Tuesday, September 11, 2012

China Slowdown Starts to Show in Labor Market

TIANJIN, China—Chinese Premier Wen Jiabao offered reassurance about China's economy at a big international gathering, saying the country is on track for its target of 7.5% growth this year.

His comments, at the World Economic Forum in Tianjin, came after a raft of weak data and as a Manpower survey suggested the slowdown is beginning to take a toll on the job market.

Mr. Wen, who is set to retire following a leadership transition this fall, also defended his record as premier since 2003, and was particularly forceful in defending China's hefty stimulus campaign during the global financial crisis in 2008 and 2009, which he said helped prevent job losses.

Acknowledging that the Chinese economy is under "notable downward pressure," Mr. Wen said the government has introduced several measures since May to support growth, including interest-rate cuts, reductions in the required reserves for banks and tax reforms.

He also hinted that Beijing may unleash massive fiscal spending to support the economy, saying China has a budget surplus so far this year of around 1 trillion yuan ($158 billion), and around 100 billion yuan in a special reserve fund, "which we will not hesitate to use for the fine tuning of the economy."

Meanwhile, a survey of more than 4,000 Chinese businesses by staffing company Manpower Group points to weaker employment growth at China's manufacturers.

Most of the businesses in the survey, released Tuesday, said they plan to maintain or increase their workforce in the final quarter of the year. But the number saying they plan to reduce headcount or are undecided crept up. Hiring intentions were particularly weak in the manufacturing and construction sectors, and in the export-heavy city of Shenzhen.

Manpower Chief Executive Jeff Joerres said the slowdown in hiring merited close attention, though not panic. "If we see more firms reducing their headcount, that could be a problem," he said.
China's economic growth has slipped to its slowest rate since 2009. But the labor market has proved mostly resilient, with few of the factory closures and mass layoffs that marked the previous slowdown. Analysts say that relatively robust labor markets so far this year are one reason the government has not done more to support growth.

The downturn in hiring reflects a slowdown in both exports and construction, two main pillars of China's economy. August exports were up just 2.7% from a year earlier, and exports from labor-intensive manufacturing hubs Zhejiang and Jiangsu provinces are falling. The area of new residential property area under construction in the first eight months of 2012 was down from a year earlier, denting demand for construction workers.

China's recent Purchasing Managers' Index surveys of employment also point to weaker labor markets, with some manufacturing businesses starting to let workers go.

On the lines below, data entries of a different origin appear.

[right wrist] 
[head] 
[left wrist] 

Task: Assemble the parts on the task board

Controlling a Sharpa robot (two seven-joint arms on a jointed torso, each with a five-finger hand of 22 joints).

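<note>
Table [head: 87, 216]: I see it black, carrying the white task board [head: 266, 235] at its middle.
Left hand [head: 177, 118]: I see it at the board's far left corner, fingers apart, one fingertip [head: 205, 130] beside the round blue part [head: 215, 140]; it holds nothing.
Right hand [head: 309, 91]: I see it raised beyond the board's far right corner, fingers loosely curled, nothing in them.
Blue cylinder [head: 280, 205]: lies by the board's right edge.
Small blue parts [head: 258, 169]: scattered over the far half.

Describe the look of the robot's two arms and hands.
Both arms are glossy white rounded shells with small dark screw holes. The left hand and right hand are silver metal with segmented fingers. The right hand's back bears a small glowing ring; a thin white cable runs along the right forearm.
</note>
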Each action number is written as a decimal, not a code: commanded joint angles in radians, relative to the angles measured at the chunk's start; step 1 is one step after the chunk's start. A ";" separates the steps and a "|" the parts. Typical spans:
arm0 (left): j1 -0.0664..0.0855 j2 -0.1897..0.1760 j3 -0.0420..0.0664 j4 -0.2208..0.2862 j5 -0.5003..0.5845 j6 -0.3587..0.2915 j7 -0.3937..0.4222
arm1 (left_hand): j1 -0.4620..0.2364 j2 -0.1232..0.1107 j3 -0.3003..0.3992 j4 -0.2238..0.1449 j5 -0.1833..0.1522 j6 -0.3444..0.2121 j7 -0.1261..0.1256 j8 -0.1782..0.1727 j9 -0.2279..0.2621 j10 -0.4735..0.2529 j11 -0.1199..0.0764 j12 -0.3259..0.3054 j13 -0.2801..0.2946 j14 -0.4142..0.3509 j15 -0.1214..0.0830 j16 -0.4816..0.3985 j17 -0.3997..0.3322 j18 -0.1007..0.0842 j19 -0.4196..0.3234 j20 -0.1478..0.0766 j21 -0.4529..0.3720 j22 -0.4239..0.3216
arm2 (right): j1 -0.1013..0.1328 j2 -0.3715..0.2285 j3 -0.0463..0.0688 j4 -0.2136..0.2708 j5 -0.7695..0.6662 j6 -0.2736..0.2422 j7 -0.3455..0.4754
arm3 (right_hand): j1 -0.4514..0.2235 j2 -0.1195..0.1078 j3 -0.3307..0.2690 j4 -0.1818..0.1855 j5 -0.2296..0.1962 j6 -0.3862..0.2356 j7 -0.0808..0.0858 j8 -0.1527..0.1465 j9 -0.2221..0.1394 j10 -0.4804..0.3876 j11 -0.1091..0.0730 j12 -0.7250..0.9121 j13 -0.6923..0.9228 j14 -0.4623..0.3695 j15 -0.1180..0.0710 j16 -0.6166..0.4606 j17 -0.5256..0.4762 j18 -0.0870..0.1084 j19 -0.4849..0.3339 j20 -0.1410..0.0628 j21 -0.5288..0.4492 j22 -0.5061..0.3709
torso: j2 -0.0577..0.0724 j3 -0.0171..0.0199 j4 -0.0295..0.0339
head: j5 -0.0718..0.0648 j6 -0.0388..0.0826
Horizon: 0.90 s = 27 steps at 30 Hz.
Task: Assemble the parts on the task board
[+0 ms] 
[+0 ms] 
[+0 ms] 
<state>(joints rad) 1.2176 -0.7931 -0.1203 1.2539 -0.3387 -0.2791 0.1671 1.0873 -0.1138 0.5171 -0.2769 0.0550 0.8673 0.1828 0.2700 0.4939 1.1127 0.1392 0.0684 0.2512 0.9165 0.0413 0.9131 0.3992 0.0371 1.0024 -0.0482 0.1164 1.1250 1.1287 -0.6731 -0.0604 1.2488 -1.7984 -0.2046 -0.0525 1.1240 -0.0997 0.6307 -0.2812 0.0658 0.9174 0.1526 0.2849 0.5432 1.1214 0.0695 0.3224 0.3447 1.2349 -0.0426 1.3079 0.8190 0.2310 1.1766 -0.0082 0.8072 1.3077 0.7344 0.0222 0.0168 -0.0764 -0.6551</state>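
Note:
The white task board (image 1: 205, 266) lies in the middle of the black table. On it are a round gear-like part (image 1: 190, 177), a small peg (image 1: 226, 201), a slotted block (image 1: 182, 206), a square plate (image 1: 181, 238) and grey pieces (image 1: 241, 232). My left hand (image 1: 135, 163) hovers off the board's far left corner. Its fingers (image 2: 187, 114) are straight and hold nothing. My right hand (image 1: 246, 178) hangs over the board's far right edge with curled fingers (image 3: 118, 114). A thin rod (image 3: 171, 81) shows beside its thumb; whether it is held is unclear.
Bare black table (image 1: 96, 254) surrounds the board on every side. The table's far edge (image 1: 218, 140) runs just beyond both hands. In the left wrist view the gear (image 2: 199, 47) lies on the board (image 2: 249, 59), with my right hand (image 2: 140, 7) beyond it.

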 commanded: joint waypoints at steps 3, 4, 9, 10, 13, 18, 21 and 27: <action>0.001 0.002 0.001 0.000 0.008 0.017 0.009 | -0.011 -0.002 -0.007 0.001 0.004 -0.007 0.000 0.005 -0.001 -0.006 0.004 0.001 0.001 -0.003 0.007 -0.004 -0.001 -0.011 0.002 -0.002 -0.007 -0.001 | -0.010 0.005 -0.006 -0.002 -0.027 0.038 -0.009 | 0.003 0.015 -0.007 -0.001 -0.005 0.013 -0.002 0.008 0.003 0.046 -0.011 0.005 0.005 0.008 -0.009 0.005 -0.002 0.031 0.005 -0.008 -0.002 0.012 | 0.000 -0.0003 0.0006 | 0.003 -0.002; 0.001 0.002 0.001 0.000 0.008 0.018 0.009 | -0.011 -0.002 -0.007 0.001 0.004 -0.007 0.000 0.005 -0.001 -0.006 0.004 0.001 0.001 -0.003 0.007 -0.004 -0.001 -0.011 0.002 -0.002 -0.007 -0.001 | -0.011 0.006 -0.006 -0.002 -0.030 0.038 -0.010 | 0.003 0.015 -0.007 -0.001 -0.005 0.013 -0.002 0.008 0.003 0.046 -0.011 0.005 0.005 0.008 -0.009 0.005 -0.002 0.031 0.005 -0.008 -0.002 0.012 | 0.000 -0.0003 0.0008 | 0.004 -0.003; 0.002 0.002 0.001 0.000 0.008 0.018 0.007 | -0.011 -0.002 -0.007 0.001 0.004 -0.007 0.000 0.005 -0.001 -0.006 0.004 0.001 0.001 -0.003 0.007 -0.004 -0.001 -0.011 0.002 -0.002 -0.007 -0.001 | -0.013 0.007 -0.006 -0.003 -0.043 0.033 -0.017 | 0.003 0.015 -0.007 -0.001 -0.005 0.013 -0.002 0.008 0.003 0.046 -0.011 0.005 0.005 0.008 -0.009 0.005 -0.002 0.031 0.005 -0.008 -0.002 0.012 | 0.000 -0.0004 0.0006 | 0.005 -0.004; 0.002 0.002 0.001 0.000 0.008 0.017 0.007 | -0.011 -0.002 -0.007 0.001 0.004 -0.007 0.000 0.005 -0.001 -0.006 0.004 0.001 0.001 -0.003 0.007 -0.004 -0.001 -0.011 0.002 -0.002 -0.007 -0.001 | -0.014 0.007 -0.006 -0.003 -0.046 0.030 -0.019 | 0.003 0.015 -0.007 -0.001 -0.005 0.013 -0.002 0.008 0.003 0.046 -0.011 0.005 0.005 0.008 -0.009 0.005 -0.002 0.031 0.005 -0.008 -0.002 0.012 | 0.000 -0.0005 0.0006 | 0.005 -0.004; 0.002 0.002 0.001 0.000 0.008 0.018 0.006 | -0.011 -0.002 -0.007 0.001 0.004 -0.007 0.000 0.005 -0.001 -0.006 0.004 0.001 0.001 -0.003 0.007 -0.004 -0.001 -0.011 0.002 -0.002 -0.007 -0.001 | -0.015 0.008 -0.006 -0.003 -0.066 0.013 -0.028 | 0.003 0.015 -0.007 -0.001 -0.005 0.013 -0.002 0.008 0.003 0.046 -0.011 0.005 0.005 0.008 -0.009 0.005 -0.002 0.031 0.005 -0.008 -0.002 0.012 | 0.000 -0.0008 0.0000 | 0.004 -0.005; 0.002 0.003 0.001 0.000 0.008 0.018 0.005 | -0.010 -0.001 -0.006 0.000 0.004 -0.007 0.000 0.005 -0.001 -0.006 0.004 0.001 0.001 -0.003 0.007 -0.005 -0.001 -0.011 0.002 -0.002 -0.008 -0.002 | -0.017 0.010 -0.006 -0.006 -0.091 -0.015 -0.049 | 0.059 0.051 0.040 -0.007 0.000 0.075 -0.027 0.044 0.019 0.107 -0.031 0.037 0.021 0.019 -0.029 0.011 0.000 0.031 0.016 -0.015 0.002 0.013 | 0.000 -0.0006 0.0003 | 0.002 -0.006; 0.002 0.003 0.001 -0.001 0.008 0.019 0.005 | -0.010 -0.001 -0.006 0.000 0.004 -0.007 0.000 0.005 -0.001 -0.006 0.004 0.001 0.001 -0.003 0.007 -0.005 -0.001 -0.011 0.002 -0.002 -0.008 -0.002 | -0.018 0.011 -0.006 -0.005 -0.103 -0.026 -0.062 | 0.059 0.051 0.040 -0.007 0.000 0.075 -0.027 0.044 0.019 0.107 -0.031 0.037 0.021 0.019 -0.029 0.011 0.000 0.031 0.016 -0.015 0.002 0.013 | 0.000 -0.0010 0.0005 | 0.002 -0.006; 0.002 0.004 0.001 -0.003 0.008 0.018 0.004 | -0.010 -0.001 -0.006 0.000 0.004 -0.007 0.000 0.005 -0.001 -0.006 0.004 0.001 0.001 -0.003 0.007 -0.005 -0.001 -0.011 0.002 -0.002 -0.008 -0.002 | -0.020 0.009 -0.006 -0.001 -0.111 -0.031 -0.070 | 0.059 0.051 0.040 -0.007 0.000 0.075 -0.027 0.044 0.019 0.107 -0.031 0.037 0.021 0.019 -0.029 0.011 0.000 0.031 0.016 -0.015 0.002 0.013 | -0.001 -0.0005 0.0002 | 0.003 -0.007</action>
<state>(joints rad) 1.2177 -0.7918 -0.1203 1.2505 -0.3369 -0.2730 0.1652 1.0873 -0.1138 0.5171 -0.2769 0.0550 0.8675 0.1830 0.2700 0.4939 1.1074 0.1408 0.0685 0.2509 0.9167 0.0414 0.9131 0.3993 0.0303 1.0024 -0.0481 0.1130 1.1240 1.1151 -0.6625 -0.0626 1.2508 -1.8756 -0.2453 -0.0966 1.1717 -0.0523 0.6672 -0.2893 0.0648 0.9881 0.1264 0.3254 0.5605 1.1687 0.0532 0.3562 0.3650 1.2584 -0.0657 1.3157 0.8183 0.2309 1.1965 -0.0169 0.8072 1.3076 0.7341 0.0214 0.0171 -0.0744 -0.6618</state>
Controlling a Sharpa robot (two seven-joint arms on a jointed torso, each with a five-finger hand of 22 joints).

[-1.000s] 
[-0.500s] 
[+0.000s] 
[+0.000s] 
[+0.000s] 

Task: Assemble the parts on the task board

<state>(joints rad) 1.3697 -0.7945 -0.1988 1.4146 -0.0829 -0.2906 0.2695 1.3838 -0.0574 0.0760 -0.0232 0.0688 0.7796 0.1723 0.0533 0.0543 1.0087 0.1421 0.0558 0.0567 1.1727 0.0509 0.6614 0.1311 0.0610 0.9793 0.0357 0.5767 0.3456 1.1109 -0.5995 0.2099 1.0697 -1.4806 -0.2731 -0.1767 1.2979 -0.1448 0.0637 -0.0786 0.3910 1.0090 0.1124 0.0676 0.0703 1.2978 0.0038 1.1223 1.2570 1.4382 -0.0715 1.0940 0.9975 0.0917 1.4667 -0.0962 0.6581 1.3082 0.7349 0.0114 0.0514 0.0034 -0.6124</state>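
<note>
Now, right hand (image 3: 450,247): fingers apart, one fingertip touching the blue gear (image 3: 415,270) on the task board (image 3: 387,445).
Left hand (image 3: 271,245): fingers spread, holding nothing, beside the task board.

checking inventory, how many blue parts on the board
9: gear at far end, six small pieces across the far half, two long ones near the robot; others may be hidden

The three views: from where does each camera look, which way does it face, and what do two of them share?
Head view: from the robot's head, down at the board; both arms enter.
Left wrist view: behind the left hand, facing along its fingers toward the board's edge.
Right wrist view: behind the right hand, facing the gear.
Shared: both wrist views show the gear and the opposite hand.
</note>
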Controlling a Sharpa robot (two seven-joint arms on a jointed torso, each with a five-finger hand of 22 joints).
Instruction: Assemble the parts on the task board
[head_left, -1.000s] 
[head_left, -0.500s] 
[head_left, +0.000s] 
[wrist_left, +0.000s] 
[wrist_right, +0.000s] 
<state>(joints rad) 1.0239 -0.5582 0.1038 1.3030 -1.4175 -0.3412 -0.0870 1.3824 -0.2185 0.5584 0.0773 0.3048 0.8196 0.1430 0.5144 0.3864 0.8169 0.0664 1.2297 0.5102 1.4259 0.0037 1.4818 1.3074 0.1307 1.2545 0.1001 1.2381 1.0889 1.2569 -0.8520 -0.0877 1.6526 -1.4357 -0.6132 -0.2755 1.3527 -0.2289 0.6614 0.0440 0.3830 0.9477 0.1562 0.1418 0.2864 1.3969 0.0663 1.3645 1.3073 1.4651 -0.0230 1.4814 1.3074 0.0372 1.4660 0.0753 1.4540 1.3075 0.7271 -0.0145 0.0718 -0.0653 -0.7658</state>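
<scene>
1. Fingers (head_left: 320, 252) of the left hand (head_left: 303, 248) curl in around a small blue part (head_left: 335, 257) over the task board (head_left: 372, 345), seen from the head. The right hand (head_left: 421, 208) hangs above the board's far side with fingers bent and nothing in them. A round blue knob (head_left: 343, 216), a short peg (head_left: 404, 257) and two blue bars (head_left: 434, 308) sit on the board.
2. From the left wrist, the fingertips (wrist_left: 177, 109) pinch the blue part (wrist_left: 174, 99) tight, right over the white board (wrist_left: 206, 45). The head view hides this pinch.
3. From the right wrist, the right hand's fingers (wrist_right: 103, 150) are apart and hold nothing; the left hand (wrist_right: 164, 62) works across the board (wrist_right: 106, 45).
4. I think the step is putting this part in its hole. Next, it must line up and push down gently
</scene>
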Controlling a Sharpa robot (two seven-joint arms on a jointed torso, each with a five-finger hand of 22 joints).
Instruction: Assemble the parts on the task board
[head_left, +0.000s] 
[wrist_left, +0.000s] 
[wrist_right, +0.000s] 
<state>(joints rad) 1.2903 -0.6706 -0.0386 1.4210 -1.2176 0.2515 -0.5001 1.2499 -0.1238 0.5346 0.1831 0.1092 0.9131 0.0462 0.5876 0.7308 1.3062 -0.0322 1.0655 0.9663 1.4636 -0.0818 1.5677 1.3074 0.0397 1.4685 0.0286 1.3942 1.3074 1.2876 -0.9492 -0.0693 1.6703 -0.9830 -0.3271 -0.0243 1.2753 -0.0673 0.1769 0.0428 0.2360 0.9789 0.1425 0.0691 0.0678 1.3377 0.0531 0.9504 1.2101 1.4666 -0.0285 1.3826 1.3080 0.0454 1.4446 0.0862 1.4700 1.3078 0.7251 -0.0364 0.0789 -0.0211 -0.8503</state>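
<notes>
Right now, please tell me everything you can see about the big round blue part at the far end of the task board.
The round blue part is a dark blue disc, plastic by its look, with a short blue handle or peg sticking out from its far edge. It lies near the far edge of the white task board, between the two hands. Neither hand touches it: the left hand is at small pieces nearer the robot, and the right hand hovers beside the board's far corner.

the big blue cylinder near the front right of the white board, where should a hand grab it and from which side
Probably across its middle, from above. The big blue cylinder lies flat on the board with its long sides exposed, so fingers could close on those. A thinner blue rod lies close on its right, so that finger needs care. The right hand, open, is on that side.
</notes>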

The official PMI survey employment index came in at 49.1 in August; a number below 50 indicates net firing, while above 50 indicates net hiring. Income-tax receipts are also down, likely reflecting a combination of a change to the tax rates and weaker employment.
Vice Minister of Human Resources and Social Security Xin Changxing sounded a note of caution on employment in remarks quoted in the People's Daily newspaper on Tuesday, saying the impact of the economic slowdown can be seen in a deceleration in new job creation starting in April.

Official data on China's labor markets is published infrequently and is widely regarded as unreliable.
Even as manufacturing slows, there are signs that China's service sector is taking up some of the slack. The Manpower survey shows a strong increase in hiring intentions in the services sector. The nonmanufacturing PMI also shows service-sector businesses still hiring.

In other indications government efforts to rekindle growth are beginning to have an impact, new loan data show signs of a recovery in credit demand. New loans rose to 703.9 billion yuan ($110.9 billion) in August from 540.1 billion yuan in July.

Many analysts give China great credit for its package of stimulus policies a few years ago, which arrested a sharp slowdown. But the stimulus plan also had many long-term costs, including inflation, soaring property prices that threatened to form a bubble, and a build-up of questionable loans at state banks.

At the World Economic Forum, Mr. Wen defended the policies.

"Some people made accusations about China's plan...and even said that we paid an undue price," Mr. Wen said Tuesday. "It was exactly due to our resolve and scientific response that China was able to prevent factory closures and job losses."

The stimulus was initially billed by the central government as being worth 4 trillion yuan, but was in fact significantly larger as local governments spent liberally on infrastructure projects and banks went on an unprecedented lending binge.

Mr. Wen, who is expected to be succeeded by Vice Premier Li Keqiang, touted progress made under his watch on various fronts. China has introduced measures to narrow its massive income gap, ameliorate regional disparities in development, improve environmental regulation, and lay out a basic system of social benefits, he said.

"We maintained social stability and prevented a disruption to the process of modernization," he said.